本日は 未曾有の大震災の傷も 癒えないさなか 私たちのために 卒業式を挙行していただき ありがとうございます。
ちょうど 十日前の三月十二日。 春を思わせる暖かな日でした。
私たちは そのキラキラ光る日差しの中を 希望に胸を膨らませ、通いなれたこの学舎を 五十七名揃って 巣立つはずでした。
前日の十一日。 一足早く渡された、 思い出のたくさん詰まったアルバムを開き、 十数時間後の卒業式に 思いを馳せた友もいたことでしょう。
「東日本大震災」と名づけられる 天変地異が起こるとも知らずに・・・。 階上中学校といえば 「防災教育」といわれ、内外から高く評価され、 十分な訓練もしていた 私たちでした。
しかし、自然の猛威の前には、 人間の力は あまりにも無力で、 私たちから大切なものを 容赦なく奪っていきました。
天が与えた試練というには、むごすぎるものでした。
つらくて、悔しくてたまりません。 時計の針は 十四時四十六分を指したままです。
でも、時は確実に流れています。 生かされた者として 顔を上げ、常に思いやりの心を持ち、強く、 正しく、たくましく生きていかなければなりません。

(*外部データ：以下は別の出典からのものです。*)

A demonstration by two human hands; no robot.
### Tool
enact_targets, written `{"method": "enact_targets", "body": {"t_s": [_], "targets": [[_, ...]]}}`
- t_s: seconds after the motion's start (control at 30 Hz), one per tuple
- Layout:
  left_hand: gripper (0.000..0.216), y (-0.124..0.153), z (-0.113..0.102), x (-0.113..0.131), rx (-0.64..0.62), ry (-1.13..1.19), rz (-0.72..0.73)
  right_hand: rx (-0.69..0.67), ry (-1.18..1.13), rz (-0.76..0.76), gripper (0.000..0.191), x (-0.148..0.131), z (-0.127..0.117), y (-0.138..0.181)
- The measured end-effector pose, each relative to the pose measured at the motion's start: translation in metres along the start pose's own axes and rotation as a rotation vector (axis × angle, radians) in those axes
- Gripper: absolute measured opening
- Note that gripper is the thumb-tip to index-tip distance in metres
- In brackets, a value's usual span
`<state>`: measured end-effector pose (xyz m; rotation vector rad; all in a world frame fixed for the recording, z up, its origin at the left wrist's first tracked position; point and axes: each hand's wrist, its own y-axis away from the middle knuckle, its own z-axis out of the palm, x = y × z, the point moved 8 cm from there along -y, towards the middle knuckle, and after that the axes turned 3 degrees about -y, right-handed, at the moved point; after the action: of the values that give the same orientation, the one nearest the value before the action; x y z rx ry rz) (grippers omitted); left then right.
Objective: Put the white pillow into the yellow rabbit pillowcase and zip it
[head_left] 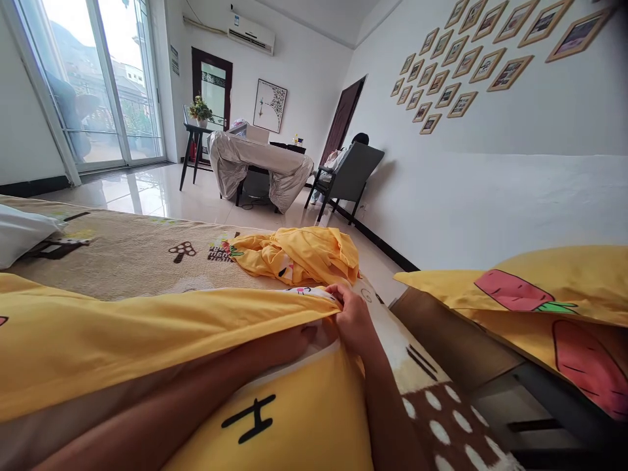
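Note:
A yellow cover [147, 327] lies across the bed in front of me, over a yellow cushion printed with a black letter [294, 418]. My left arm reaches under the cover's upper layer. My left hand [300, 341] is deep in the shadowed opening and its fingers are hidden. My right hand [350, 318] is closed on the cover's edge at the opening, fingers curled over the hem. A bit of white cloth with a pink print [307, 292] shows just beyond that edge.
A crumpled yellow cloth [299, 255] lies further out on the beige mushroom-print blanket [122, 255]. A yellow pillow with red prints [540, 294] sits at right, a white pillow [19, 232] at left. Beyond are a covered table [255, 160] and a person in a chair [353, 170].

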<state>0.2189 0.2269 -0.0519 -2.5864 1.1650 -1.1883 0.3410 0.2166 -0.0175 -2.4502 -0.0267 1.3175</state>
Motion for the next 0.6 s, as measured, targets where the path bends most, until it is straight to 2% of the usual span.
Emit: {"method": "enact_targets", "body": {"t_s": [0.07,0.1,0.17,0.23,0.3,0.37,0.5,0.6], "targets": [[0.04,0.003,-0.001,0.006,-0.04,-0.006,0.019,0.011,0.062,-0.01,0.033,-0.005,-0.002,0.002],[0.037,0.004,-0.002,0.013,-0.062,0.005,0.076,0.005,0.062,-0.011,0.033,-0.006,-0.002,0.002],[0.032,0.01,-0.006,0.033,-0.075,0.053,0.278,-0.028,0.012,-0.002,0.032,-0.009,0.001,0.002],[0.03,0.019,-0.015,0.05,-0.031,0.101,0.471,-0.066,-0.051,0.001,0.03,-0.011,0.003,0.003],[0.032,0.026,-0.02,0.058,0.005,0.111,0.557,-0.099,-0.074,-0.012,0.025,-0.014,0.004,0.004],[0.031,0.026,-0.021,0.057,0.005,0.095,0.501,-0.138,-0.088,-0.016,0.018,-0.015,0.005,0.005],[0.036,0.019,-0.021,0.036,-0.026,0.12,0.207,-0.183,-0.164,-0.017,0.015,-0.015,0.007,0.007],[0.046,0.016,-0.019,0.028,-0.001,0.162,0.146,-0.133,-0.158,-0.079,0.017,-0.017,0.005,0.005]]}}
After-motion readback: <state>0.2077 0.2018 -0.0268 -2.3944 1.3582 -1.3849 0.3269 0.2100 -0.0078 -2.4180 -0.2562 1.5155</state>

命の重さを知るには、大きすぎる代償でした。 しかし、 苦境にあっても、 天を恨まず、 運命に耐え、 助け合って生きていくことが、 これからの 私たちの使命です。 私たちは今、 それぞれの 新しい人生の一歩を踏み出します。
どこにいても、 何をしていようとも、 この地で、 仲間と共有した時を忘れず、 宝物として生きていきます。 後輩の皆さん、 階上中学校で過ごす 「あたりまえ」に思える日々や友達が、 いかに貴重なものかを考え、 いとおしんで過ごしてください。 先生方、 親身のご指導、ありがとうございました。
先生方が、 いかに私たちを思ってくださっていたか、 今になってよく分かります。 地域の皆さん、これまで様々な ご支援をいただき、ありがとうございました。
これからも よろしくお願いいたします。 お父さん、お母さん、家族の皆さん、 これから私たちが歩んでいく姿を 見守っていてください。 必ず、よき社会人になります。
私は、 この階上中学校の生徒で いられたことを誇りに思います。 最後に、 本当に、本当に、ありがとうございました。